Studio album by Jack Bruce
- Released: 1970 (UK), 1971 (US)
- Recorded: August 1968
- Studios: IBC, London
- Genre: Jazz
- Length: 42:44 (original LP release) 48:04 (2003 CD reissue)
- Labels: Atco (initial US release, SD 33-349) Polydor
- Producer: Jack Bruce

Jack Bruce chronology
| Songs for a Tailor (1969) | Things We Like (1970) | Harmony Row (1971) |

= Things We Like =

1970 instrumental jazz album by Jack Bruce

Things We Like is an instrumental jazz album by Scottish musician Jack Bruce.

The album was Bruce's second solo album to be released (in late 1970 in the U.K.; early 1971 in the U.S.) but first to be recorded, in August 1968, while he was still a member of the rock power trio Cream.

Things We Like is Bruce's only instrumental album, mostly containing tunes that Bruce claims to have composed in 1955, when he was twelve years of age. The album also prominently features Bruce's technique on the double bass, an instrument he rarely otherwise recorded with.

Whereas most of Bruce's prior recorded work was in the rock or blues music genres, Things We Like is a jazz album, in particular drawing from 1950s bebop and 1960s free jazz influences. The album did not chart upon its release.

Bruce had previously worked with two of his backing musicians on Things We Like –guitarist John McLaughlin and saxophonist Dick Heckstall-Smith– during his tenures, with Ginger Baker, in the Graham Bond Quartet and Graham Bond Organisation respectively, prior to joining Cream. (In particular, the Graham Bond Quartet, including Bruce and McLaughlin, produced a live recording of Things We Likes "HCKHH Blues", under the title "Ho Ho Country Kickin' Blues", in 1963; this track appears on the 1970 Graham Bond compilation album Solid Bond.) Bond's band was also Bruce's connection to drummer Jon Hiseman, who joined that band after Bruce's departure. Bruce would subsequently work again with McLaughlin in the Tony Williams Lifetime, and completed his last tour with Lifetime in the UK in late 1970, at about the time Things We Like was released there.

The track "Ageing Jack Bruce, Three, from Scotland, England" was recorded during the album's sessions but omitted from the album due to the length restrictions of the LP.
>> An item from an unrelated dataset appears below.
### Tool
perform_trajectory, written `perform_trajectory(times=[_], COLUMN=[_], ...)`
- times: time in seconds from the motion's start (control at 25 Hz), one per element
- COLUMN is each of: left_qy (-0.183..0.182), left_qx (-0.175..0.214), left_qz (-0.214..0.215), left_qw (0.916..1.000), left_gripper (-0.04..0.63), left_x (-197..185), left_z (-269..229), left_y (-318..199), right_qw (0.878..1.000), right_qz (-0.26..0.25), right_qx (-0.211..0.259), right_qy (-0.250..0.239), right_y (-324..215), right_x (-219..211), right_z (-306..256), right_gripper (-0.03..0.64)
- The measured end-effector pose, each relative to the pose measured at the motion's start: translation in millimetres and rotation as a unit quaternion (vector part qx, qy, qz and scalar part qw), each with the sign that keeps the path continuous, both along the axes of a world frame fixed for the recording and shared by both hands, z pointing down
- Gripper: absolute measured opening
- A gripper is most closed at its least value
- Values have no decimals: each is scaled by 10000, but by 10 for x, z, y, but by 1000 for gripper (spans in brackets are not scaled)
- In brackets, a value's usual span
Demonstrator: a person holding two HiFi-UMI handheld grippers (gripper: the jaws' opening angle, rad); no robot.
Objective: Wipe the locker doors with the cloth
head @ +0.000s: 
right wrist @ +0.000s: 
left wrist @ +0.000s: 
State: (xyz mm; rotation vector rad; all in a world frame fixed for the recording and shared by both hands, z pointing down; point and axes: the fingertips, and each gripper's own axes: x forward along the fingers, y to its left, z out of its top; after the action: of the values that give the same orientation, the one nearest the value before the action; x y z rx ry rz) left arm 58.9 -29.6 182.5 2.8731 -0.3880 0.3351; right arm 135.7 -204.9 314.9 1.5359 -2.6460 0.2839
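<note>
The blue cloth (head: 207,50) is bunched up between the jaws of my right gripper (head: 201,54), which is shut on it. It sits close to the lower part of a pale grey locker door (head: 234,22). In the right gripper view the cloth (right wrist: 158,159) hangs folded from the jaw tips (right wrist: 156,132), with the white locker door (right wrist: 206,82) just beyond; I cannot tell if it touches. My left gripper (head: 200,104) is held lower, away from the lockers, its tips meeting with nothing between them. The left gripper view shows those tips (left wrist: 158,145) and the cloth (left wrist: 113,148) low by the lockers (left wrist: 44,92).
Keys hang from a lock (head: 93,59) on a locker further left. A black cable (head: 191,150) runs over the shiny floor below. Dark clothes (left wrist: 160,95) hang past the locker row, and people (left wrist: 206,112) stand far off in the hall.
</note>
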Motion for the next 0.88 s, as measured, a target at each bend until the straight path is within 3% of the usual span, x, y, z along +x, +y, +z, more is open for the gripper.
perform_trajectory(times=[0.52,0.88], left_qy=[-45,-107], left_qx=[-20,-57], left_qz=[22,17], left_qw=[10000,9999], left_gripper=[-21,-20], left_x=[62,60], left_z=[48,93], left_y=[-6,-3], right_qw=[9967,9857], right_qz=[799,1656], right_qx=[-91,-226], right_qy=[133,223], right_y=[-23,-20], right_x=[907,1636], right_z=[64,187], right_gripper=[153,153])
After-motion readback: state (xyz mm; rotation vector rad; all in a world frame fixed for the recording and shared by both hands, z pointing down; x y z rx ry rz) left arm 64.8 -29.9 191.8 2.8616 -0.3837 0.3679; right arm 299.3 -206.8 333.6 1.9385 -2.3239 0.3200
The original album featured a stereo mix with the drums in the right channel only. Both mono and stereo versions were issued as promotional albums to US radio stations in 1971, however, the mono version has not been commercially issued. The 1988 US Polydor CD release was a stereo remix version with the drums centered, and bass and sax in the left and right channels. The 2003 CD re-issue features the original stereo mix.

Professional ratings
Review scores
| Source | Rating |
| AllMusic | Star |
| Christgau's Record Guide | B+ |

==Track listing==
All compositions by Jack Bruce, unless otherwise noted.

- Side one
1. "Over the Cliff" – 2:56
2. "Statues" – 7:35
3. "Sam Enchanted Dick" – 7:28
a. "Sam Sack" (Milt Jackson)
b. "Rill's Thrills" (Dick Heckstall-Smith)
4. "Born to be Blue" (Mel Tormé, Robert Wells) – 4:26

- Side two
1. "HCKHH Blues" – 8:54
2. "Ballad for Arthur" – 7:42
3. "Things We Like" – 3:38

- Bonus track on 2003 CD reissue (Polydor)
8. "Ageing Jack Bruce, Three, from Scotland, England" (Heckstall-Smith) – 5:20

==Personnel==
- Jack Bruce – double bass, session leader
- Dick Heckstall-Smith – soprano saxophone, tenor saxophone
- John McLaughlin – guitar (tracks 3–8)
- Jon Hiseman – drums

==Production==
Arranged and produced by Jack Bruce. Recorded at I.B.C. Studios, London, August 1968.